1.  Three is the minimum number of nucleotides per codon needed to encode 20 amino acids.

 

a.  20 amino acids are encoded by combinations of 4 nucleotides

 

b.  If a codon were two nucleotides, the set of all combinations could encode only

 

4x4 = 16 amino acids.

 

c.  With three nucleotides, the set of all combinations can encode

 

4x4x4 = 64 amino acids

(i.e. 64 different combinations of four nucleotides taken three at a time).

 

2.  Results of combinations of frameshift mutations show that the code is in triplets.

 

Length‑altering mutations that add or delete one or two nucleotides have severe defective phenotype (they change the reading frame, so the entire amino acid sequence after the mutation is altered.).  But those that add or delete three nucleotides have little or no effect.  In the latter case, the reading frame is maintained, with an insertion or deletion of an amino acid at one site.  Combinations of three different single nucleotide deletions (or insertions), each of which has a loss-of-function phenotype individually, can restore substantial function to a gene.  The wild-type reading frame is restored after the 3rd deletion (or insertion).

 

 

 

B.  Experiments to decipher the code

 

 

1.  Several different cell‑free systems have been developed that catalyze protein synthesis.  This ability to carry out translation in vitro was one of the technical advances needed to allow investigators to determine the genetic code.

 

a.  Mammalian (rabbit) reticulocytes:  ribosomes actively making lots of globin.

 

b.  Wheat germ extracts

 

c.  Bacterial extracts

 

 

 

 

 

 

 

 

 

2.  The ability to synthesize random polynucleotides was another key development to allow the experiments to decipher the code.

 

S. Ochoa isolated the enzyme polynucleotide phosphorylase, and showed that it was capable of linking nucleoside diphosphates (NDPs) into polymers of NMPs (RNA) in a reversible reaction.

 

                         nNDP n + nPi

 

The physiological function of polynucleotide phosphorylase is to catalyze the reverse reaction, which is used in RNA degradation. However, in a cell-free system, the forward reaction is very useful for making random RNA polymers.

 

 

3.  Homopolymers program synthesis of specfic homo‑polypeptides

                  (Nirenberg and Matthei, 1961).

 

a.   If you provide only UDP as a substrate for polynucleotide phosphorylase, the product will be a homopolymer poly(U).

 

b.   Addition of poly(U) to an in vitro translation system (e.g. E. coli lysates), results in a newly synthesized polypeptide which is a polymer of polyphenylalanine.

 

c.  Thus UUU encodes Phe.

 

d.  Likewise, poly(A) programmed synthesis of poly‑Lys;  AAA encodes Lys.

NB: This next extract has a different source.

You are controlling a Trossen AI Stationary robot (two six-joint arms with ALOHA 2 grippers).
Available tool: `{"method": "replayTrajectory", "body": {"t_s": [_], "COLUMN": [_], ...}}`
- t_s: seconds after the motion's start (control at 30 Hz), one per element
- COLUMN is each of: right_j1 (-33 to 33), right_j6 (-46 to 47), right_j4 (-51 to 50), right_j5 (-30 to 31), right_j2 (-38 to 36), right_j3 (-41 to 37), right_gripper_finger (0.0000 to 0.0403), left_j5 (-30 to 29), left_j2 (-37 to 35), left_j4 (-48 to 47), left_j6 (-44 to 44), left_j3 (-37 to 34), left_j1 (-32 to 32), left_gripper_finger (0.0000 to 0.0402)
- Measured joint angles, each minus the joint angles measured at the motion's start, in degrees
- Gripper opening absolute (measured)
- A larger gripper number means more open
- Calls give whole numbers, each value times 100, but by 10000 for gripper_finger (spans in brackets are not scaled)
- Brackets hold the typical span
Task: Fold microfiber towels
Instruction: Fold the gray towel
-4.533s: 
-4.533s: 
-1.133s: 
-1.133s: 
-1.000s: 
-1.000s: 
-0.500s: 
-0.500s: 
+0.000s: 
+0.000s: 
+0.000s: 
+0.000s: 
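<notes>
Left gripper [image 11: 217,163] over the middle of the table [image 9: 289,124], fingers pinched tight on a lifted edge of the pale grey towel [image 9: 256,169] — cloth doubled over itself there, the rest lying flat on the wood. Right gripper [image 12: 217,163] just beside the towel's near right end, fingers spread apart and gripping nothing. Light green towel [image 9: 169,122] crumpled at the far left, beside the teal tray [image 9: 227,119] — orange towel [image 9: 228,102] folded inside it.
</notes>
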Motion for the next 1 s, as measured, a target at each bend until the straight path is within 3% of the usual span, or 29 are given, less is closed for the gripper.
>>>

                        Poly(C) programmed synthesis of poly‑Pro;  CCC encodes Pro.

                        Poly(G) programmed synthesis of poly‑Gly;  GGG encodes Gly.

 

 

 

4.  Use of mixed co‑polymers

 

a.   If two NDPs are mixed in a known ratio, polynucleotide phosphorylase will make a mixed co‑polymer in which nucleotide is incorporated at a frequency proportional to its presence in the original mixture.

 

b.   For example, consider a 5:1 mixture of A:C.  The enzyme will use ADP 5/6 of the time, and CDP 1/6 of the time.  An example of a possible product is:

 

      AACAAAAACAACAAAAAAAACAAAAAACAAAC...

 

 

     Table 3.4.1.  Frequency of triplets in a poly(AC) (5:1) random copolymer

 

Composition

Number

Probability

Relative frequency

3 A

1

0.578

1.0

2 A, 1 C

3

3 x 0.116

3 x 0.20

1 A, 2 C

3

3 x 0.023

3 x 0.04

3 C

1

0.005

0.01

 

 

c.   So the frequency that AAA will occur in the co‑polymer is

(5/6)(5/6)(5/6) = 0.578.

 

This will be the most frequently occurring codon, and can be normalized to 1.0 (0.578/0.578 = 1.0)

 

d.  The frequency that a codon with 2 A's and 1 C will occur is

(5/6)(5/6)(1/6) = 0.116.

 

There are three ways to have 2 A's and 1 C, i.e. AAC, ACA and CAA.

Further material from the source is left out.